Dimethandrolone buciclate

Clinical data
- Other names: CDB-4386A; 7α,11β-Dimethyl-19-nortestosterone 17β-buciclate
- Routes of administration: Intramuscular injection
- Drug class: Androgen; Anabolic steroid; Androgen ester; Progestogen

Identifiers
- IUPAC name (1S,2R,9R,10R,11S,14S,15S,17S)-9,15,17-Trimethyl-5-oxotetracyclo[8.7.0.0^{2,7}.0^{11,15}]heptadec-6-en-14-yl 4-butylcyclohexane-1-carboxylate;
- CAS Number: 226066-59-7;
- PubChem CID: 18444215;
- ChemSpider: 129562401;
- CompTox Dashboard (EPA): DTXSID401336945 ;

Chemical and physical data
- Formula: C_{31}H_{48}O_{3}
- Molar mass: 468.722 g·mol^{−1}
- 3D model (JSmol): Interactive image;
- SMILES [H][C@]12CCC(=O)C=C1C[C@@H](C)[C@H]1[C@@H]3CC[C@H](OC(=O)C4CCC(CCCC)CC4)[C@@]3(C)C[C@H](C)[C@H]21;
- InChI InChI=1S/C31H48O3/c1-5-6-7-21-8-10-22(11-9-21)30(33)34-27-15-14-26-29-19(2)16-23-17-24(32)12-13-25(23)28(29)20(3)18-31(26,27)4/h17,19-22,25-29H,5-16,18H2,1-4H3/t19-,20+,21?,22?,25?,26+,27+,28-,29+,31?/m1/s1; Key:SQABEAOHFNPHNY-QFAUYDRKSA-N;

= Dimethandrolone buciclate =

Chemical compound

Dimethandrolone buciclate (developmental code name CDB-4386A), or dimethandrolone bucyclate, also known as 7α,11β-dimethyl-19-nortestosterone 17β-buciclate, is a synthetic anabolic–androgenic steroid (AAS) and a derivative of nandrolone (19-nortestosterone) which was developed by the Contraceptive Development Branch (CDB) of the National Institute of Child Health and Human Development (NICHD) and has not been marketed at this time.
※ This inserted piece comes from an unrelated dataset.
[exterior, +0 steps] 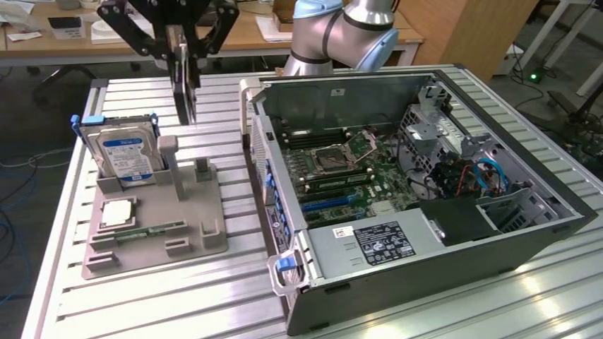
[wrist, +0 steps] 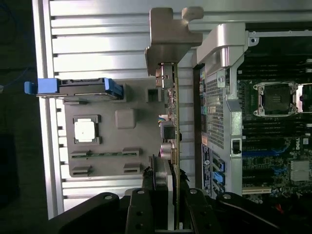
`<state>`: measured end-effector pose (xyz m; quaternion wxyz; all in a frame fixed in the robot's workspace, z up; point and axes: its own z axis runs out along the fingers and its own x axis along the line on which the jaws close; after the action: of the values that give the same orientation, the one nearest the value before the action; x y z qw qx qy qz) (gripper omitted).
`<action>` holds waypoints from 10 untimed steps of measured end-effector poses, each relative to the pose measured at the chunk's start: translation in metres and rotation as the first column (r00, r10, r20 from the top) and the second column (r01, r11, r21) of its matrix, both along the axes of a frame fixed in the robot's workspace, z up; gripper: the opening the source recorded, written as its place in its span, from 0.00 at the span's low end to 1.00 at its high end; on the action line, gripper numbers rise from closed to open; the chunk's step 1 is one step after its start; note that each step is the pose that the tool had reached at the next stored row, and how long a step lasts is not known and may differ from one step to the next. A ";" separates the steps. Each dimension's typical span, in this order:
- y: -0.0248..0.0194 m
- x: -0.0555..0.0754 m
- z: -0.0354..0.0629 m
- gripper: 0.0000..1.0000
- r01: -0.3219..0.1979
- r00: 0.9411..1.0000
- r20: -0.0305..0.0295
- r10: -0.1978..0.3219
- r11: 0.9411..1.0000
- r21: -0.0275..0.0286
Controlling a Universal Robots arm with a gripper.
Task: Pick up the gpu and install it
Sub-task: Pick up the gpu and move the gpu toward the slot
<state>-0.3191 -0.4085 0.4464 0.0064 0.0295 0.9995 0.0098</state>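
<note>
Gripper clamped on the upper edge of the gpu; the card hangs vertical, edge-on, from the fingers. In the exterior view it sits in the air over the slatted aluminium table, above the far part of the grey parts fixture and to the exterior view's left of the open computer case. No contact with the fixture is visible. Wrist view: gpu is seen edge-on between fixture and case wall, with its silvery end bracket at the end away from the gripper. On the fixture: hard drive upright in a blue-handled caddy, a processor chip lying flat, and a memory stick near it. Inside the case: motherboard with open CPU socket, and power supply at the near end.
</note>
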 end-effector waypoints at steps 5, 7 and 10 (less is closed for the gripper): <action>0.0000 0.000 0.0168 0.29 0.001 1.000 0.000 -0.001 1.000 0.001; 0.0000 0.000 0.0218 0.29 0.002 1.000 0.000 -0.002 1.000 0.001; 0.0000 0.000 0.0231 0.29 0.002 1.000 0.000 -0.002 1.000 0.004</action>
<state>-0.3190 -0.4085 0.4695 0.0063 0.0304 0.9995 0.0117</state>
It is an androgen ester – specifically, the C17β buciclate (4-butylcyclohexane-1-carboxylate) ester of dimethandrolone, (7α,11β-dimethyl-19-nortestosterone) – and acts as a prodrug of dimethandrolone in the body. Dimethandrolone buciclate is or was under investigation as a potential male contraceptive.